*Problem to work on*:
The line containing "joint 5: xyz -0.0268" marks the end: quote every line from the start of the records below through it, word for word.

[Records contained in a dataset]
Content starts
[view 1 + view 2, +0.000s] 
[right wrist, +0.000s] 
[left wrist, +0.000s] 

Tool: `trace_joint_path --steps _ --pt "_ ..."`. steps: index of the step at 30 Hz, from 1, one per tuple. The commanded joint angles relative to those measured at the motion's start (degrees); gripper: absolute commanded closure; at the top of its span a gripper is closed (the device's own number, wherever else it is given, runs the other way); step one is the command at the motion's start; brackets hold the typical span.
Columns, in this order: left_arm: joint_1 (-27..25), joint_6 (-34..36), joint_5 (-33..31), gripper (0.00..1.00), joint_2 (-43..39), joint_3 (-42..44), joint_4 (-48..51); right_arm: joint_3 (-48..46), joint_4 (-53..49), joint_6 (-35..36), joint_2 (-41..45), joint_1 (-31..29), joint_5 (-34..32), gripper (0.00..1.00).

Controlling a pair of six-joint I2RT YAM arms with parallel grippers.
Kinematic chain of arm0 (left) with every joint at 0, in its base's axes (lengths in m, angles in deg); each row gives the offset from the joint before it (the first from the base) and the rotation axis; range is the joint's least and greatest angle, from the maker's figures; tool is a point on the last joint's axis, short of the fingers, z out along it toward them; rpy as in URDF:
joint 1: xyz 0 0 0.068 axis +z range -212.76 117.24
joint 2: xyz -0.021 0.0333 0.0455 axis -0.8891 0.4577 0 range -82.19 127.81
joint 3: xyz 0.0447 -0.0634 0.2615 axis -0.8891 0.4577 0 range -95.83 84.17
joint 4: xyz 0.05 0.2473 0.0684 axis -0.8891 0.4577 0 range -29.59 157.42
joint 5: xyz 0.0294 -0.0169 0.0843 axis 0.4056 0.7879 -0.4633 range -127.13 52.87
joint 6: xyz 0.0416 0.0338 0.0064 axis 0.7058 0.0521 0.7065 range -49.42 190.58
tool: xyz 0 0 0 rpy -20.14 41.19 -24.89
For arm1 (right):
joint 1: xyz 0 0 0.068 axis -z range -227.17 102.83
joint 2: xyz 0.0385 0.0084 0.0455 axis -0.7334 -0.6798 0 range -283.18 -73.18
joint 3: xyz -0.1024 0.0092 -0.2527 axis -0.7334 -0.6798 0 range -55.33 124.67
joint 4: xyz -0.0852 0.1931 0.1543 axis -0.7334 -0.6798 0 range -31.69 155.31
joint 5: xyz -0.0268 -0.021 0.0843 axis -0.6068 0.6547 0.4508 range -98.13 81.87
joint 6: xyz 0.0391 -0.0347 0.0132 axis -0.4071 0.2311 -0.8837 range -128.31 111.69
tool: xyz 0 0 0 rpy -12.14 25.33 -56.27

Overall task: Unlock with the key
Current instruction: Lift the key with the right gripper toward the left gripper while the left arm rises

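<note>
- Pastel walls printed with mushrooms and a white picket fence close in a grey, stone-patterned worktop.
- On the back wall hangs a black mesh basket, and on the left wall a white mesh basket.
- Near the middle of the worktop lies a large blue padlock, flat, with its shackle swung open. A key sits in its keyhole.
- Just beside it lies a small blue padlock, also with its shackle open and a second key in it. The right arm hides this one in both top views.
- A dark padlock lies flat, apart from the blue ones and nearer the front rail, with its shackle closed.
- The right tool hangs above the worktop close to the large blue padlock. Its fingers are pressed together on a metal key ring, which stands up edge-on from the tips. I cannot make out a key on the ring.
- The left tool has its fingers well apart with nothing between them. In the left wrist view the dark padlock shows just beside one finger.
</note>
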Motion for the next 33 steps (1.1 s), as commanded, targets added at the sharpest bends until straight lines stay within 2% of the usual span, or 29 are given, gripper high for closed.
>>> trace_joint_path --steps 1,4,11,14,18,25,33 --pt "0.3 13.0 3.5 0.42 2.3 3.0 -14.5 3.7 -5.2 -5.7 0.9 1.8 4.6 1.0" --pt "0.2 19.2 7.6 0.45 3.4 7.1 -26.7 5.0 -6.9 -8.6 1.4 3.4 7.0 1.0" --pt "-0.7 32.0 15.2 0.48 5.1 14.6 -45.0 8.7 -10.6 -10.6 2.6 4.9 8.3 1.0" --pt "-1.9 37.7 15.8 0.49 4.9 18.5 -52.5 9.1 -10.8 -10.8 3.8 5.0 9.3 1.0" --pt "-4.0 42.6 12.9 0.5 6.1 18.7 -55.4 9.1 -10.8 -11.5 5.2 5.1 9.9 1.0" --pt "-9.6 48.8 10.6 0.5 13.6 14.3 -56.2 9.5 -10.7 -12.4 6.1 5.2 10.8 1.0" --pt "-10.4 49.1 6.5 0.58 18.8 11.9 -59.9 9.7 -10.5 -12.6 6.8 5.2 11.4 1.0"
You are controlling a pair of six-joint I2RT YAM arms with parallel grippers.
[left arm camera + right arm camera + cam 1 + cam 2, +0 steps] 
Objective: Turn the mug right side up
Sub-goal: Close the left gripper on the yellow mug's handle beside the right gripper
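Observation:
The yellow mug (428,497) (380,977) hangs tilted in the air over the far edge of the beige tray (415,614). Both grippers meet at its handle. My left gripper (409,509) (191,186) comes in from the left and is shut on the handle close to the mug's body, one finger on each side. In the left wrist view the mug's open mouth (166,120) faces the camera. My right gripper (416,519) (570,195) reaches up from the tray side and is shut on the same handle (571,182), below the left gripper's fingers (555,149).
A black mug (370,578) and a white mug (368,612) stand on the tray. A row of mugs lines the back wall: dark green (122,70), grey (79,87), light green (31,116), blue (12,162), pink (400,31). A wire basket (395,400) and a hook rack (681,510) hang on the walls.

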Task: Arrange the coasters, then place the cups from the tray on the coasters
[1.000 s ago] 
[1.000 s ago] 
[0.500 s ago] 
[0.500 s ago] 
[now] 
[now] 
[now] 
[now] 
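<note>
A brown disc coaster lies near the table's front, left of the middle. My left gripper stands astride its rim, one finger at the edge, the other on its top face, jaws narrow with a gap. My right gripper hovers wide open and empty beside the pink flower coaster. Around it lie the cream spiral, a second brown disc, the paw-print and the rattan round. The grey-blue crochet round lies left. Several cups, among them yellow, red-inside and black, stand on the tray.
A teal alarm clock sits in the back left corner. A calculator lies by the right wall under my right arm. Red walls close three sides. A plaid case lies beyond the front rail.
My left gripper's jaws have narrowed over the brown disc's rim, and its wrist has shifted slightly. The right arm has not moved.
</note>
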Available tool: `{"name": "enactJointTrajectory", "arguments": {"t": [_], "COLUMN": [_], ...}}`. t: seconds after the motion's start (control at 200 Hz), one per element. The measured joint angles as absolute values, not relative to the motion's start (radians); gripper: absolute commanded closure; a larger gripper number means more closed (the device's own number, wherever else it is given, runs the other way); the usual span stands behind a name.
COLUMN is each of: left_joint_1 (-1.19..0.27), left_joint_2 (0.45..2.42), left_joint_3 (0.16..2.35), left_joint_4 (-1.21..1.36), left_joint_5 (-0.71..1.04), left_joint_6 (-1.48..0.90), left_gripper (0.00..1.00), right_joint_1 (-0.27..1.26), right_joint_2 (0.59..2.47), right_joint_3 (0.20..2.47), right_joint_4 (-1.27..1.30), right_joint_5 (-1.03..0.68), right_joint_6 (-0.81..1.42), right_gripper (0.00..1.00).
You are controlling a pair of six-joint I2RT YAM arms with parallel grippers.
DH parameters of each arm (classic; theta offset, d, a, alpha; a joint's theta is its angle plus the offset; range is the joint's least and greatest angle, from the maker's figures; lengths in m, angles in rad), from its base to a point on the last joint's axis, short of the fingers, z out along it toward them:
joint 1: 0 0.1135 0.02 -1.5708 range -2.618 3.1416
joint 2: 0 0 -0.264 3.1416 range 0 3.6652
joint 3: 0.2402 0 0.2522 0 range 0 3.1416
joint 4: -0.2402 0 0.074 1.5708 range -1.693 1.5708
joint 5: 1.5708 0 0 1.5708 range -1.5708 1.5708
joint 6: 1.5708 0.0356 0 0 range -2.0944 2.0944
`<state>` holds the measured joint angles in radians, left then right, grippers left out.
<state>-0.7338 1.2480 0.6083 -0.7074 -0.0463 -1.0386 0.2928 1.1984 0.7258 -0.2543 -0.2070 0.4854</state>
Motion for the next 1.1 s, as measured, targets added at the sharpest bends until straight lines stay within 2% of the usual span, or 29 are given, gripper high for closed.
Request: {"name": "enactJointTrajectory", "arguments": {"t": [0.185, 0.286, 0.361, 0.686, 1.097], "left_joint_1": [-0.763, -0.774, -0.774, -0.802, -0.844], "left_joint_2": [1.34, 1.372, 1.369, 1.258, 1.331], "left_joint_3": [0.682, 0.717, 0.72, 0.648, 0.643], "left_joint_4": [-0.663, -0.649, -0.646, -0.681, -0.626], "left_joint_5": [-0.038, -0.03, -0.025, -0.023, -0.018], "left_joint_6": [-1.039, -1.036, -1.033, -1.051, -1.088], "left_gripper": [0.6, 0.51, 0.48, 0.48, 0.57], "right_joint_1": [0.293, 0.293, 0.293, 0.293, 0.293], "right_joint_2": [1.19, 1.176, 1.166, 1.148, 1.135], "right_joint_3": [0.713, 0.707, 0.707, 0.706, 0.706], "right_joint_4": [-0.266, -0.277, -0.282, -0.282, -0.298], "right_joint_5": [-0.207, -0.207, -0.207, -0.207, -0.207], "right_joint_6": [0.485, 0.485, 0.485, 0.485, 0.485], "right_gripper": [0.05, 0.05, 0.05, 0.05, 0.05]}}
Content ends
*Problem solution*:
[view 1 + view 2, +0.000s] 
[right wrist, +0.000s] 
[left wrist, +0.000s] 

Tool: `trace_joint_path --steps _ --pt "_ ..."`. steps: index of the step at 30 Hz, from 1, one per tuple. The commanded joint angles relative to those measured at the motion's start (degrees); gripper: absolute commanded closure; at the top of its span a gripper is closed (the device's own number, wherever else it is given, runs the other way); step one is the command at the motion's start; brackets hold the typical span.
Columns, in this order: left_arm: joint_1 (-27..25), joint_6 (-34..36), joint_5 (-33..31), gripper (0.00..1.00), joint_2 (-43..39), joint_3 (-42..44), joint_4 (-48..51); right_arm: joint_3 (-48..46), joint_4 (-53..49), joint_6 (-35..36), joint_2 (-41..45), joint_1 (-31..29), joint_5 (-34..32), gripper (0.00..1.00).

Controlling a pair of six-joint I2RT YAM arms with parallel grippers.
Kinematic chain of arm0 (left) with every joint at 0, in its base's axes (lengths in m, angles in deg); each row gives the offset from the joint before it (the first from the base) and the rotation axis; range is the joint's least and greatest angle, from the maker's figures; tool is a point on the last joint's axis, short of the fingers, z out along it toward them; rpy as in URDF:
joint 1: xyz 0 0 0.068 axis +z range -212.76 117.24
joint 2: xyz -0.021 0.0333 0.0455 axis -0.8891 0.4577 0 range -82.19 127.81
joint 3: xyz 0.0447 -0.0634 0.2615 axis -0.8891 0.4577 0 range -95.83 84.17
joint 4: xyz 0.05 0.2473 0.0684 axis -0.8891 0.4577 0 range -29.59 157.42
joint 5: xyz 0.0294 -0.0169 0.0843 axis 0.4056 0.7879 -0.4633 range -127.13 52.87
joint 6: xyz 0.0416 0.0338 0.0064 axis 0.7058 0.0521 0.7065 range -49.42 190.58
tool: xyz 0 0 0 rpy -20.14 41.19 -24.89
For arm1 (right):
joint 1: xyz 0 0 0.068 axis -z range -227.17 102.83
joint 2: xyz 0.0385 0.0084 0.0455 axis -0.7334 -0.6798 0 range -283.18 -73.18
joint 3: xyz -0.1024 0.0092 -0.2527 axis -0.7334 -0.6798 0 range -55.33 124.67
joint 4: xyz -0.0852 0.1931 0.1543 axis -0.7334 -0.6798 0 range -31.69 155.31
joint 5: xyz -0.0268 -0.021 0.0843 axis -0.6068 0.6547 0.4508 range -98.13 81.87

A complete answer has now been given.